■ Given entries
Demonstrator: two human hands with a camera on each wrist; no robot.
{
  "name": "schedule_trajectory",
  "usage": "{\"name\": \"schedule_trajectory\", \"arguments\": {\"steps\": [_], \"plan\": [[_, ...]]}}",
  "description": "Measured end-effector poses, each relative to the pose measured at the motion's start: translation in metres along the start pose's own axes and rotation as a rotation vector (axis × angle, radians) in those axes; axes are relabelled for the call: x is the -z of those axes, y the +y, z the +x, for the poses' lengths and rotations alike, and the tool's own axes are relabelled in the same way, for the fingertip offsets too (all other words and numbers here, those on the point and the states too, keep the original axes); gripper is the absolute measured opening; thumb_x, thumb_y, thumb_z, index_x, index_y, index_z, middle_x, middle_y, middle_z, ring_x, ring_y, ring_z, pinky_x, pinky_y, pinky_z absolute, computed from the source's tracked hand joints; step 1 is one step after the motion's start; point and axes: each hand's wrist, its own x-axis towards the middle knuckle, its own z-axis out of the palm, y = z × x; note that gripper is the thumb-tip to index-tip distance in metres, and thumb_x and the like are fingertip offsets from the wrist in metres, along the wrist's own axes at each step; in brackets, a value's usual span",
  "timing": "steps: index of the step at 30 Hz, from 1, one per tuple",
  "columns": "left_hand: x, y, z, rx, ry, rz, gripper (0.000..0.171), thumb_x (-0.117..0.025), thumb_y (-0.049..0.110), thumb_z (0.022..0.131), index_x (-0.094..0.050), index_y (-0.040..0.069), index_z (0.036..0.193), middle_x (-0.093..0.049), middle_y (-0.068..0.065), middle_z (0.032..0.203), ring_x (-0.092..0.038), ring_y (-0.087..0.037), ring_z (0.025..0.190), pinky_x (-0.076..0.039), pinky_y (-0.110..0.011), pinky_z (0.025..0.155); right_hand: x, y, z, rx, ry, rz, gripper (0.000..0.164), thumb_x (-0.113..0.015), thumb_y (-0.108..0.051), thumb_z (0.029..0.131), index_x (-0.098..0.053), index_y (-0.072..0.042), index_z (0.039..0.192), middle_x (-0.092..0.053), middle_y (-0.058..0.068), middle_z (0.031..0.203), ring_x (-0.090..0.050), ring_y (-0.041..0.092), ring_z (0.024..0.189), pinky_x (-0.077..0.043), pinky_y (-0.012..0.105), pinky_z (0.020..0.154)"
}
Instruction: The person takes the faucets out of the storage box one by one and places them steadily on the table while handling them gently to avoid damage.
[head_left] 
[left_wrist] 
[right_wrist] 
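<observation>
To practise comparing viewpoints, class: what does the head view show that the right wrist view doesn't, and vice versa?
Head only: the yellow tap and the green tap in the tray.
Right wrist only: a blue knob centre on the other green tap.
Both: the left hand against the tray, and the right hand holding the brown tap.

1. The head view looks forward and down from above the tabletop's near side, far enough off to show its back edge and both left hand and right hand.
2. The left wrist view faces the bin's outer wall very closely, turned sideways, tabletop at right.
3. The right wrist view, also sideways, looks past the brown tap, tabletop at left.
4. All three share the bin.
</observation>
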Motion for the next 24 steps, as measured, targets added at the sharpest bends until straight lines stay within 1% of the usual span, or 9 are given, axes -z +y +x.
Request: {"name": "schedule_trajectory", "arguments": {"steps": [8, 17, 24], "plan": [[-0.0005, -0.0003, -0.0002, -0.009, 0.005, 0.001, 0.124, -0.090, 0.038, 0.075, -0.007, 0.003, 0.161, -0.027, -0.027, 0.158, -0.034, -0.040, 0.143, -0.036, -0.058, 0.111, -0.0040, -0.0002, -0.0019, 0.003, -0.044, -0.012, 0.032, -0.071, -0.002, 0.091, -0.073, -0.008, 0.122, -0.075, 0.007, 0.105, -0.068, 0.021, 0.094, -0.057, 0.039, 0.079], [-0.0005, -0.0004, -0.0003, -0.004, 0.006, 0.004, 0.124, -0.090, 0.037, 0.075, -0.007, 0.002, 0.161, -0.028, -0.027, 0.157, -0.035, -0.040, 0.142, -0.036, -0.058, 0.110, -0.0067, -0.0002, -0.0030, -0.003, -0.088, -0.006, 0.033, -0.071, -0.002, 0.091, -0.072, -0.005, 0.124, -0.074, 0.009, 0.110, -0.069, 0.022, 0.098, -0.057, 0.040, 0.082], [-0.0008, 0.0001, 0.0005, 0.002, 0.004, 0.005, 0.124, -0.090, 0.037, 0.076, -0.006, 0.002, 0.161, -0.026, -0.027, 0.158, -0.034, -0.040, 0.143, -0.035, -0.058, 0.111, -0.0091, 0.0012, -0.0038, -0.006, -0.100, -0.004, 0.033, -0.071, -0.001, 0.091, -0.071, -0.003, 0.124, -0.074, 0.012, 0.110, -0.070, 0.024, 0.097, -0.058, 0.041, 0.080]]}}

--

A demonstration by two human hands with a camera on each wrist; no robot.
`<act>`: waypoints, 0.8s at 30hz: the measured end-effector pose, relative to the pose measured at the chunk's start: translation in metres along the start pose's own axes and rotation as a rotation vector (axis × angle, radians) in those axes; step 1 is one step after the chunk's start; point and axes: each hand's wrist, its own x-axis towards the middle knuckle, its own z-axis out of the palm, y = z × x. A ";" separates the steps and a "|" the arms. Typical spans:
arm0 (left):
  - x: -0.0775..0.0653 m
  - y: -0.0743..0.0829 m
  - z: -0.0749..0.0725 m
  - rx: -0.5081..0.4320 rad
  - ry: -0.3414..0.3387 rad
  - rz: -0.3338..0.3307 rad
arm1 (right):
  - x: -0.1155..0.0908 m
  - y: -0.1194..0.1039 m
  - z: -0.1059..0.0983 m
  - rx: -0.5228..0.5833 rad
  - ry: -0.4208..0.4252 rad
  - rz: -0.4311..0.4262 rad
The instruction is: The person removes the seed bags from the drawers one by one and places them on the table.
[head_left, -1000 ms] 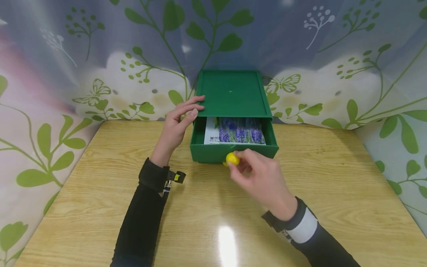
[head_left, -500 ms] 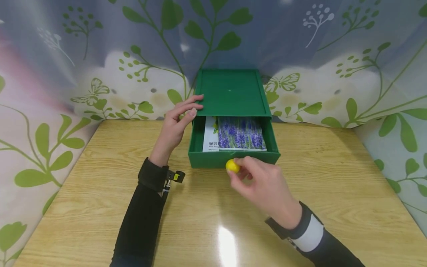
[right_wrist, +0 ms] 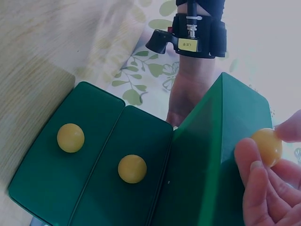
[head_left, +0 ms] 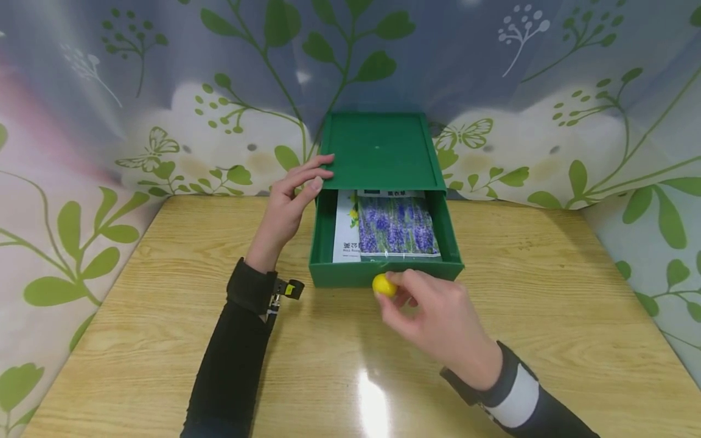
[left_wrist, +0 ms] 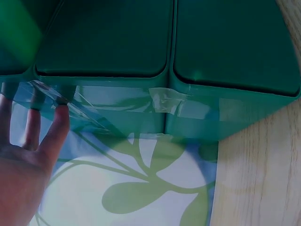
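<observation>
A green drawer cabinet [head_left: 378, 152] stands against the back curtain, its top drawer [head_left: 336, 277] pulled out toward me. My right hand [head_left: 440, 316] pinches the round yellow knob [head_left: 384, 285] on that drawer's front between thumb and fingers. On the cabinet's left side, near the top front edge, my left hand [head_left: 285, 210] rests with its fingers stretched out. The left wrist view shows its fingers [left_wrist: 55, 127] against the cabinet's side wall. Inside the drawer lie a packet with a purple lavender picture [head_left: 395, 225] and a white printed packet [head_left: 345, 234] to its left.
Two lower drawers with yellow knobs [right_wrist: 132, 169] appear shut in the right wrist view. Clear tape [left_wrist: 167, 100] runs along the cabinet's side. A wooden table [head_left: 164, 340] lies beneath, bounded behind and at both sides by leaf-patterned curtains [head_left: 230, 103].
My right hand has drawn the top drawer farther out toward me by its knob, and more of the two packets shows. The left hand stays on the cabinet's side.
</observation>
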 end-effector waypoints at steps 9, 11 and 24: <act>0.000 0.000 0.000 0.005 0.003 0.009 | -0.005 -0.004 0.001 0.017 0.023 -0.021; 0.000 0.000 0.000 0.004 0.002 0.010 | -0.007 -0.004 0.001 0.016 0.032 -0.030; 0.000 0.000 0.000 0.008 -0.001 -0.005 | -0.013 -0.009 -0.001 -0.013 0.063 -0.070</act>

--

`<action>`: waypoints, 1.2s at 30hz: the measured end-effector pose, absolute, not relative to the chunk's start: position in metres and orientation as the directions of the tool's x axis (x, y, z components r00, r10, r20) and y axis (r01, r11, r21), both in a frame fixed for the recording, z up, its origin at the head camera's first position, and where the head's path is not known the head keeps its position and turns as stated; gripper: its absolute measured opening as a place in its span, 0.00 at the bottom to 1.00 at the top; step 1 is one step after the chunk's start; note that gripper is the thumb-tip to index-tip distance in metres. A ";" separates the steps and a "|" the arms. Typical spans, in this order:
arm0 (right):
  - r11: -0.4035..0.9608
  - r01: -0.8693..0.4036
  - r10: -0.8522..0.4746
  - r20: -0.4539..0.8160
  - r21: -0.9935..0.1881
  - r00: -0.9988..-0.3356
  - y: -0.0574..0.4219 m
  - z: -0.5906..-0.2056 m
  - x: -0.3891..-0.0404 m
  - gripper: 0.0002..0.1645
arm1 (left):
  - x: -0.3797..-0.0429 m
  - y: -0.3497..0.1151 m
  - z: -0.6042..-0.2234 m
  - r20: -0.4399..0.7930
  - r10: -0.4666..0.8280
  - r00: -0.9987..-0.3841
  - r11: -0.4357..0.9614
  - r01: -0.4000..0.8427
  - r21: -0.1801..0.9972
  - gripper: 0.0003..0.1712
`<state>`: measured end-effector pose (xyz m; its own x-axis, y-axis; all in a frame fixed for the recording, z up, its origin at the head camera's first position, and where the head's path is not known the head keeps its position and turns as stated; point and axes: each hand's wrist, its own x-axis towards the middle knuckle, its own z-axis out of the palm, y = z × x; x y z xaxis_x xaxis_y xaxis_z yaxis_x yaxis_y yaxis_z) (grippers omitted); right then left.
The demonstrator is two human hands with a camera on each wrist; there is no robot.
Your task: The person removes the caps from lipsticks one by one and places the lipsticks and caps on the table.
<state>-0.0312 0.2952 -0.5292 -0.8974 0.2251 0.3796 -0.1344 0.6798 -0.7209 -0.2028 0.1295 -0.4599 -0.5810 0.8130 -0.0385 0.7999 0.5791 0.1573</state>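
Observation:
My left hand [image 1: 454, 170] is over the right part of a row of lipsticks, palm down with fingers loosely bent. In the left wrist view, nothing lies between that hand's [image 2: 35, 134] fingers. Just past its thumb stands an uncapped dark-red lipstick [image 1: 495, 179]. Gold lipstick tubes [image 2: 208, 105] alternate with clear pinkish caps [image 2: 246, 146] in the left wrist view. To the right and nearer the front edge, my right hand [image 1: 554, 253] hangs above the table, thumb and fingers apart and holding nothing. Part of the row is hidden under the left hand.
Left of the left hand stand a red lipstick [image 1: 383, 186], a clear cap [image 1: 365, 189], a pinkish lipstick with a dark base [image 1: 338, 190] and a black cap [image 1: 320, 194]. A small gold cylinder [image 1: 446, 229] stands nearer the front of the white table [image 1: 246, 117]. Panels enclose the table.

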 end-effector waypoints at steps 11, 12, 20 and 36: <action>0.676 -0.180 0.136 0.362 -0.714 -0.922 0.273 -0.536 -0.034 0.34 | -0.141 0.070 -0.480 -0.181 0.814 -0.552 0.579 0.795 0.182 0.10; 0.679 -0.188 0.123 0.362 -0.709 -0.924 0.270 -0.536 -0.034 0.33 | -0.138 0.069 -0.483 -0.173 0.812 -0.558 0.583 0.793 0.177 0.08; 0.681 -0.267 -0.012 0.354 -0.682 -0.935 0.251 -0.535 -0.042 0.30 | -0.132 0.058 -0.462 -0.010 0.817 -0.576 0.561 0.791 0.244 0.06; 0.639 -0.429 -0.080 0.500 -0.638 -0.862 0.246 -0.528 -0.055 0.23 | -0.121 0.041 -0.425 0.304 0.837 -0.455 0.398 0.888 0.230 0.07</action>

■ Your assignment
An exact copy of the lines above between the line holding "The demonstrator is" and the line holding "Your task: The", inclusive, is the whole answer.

■ Solution to this exercise
The demonstrator is two human hands with a camera on each wrist; there is no robot.
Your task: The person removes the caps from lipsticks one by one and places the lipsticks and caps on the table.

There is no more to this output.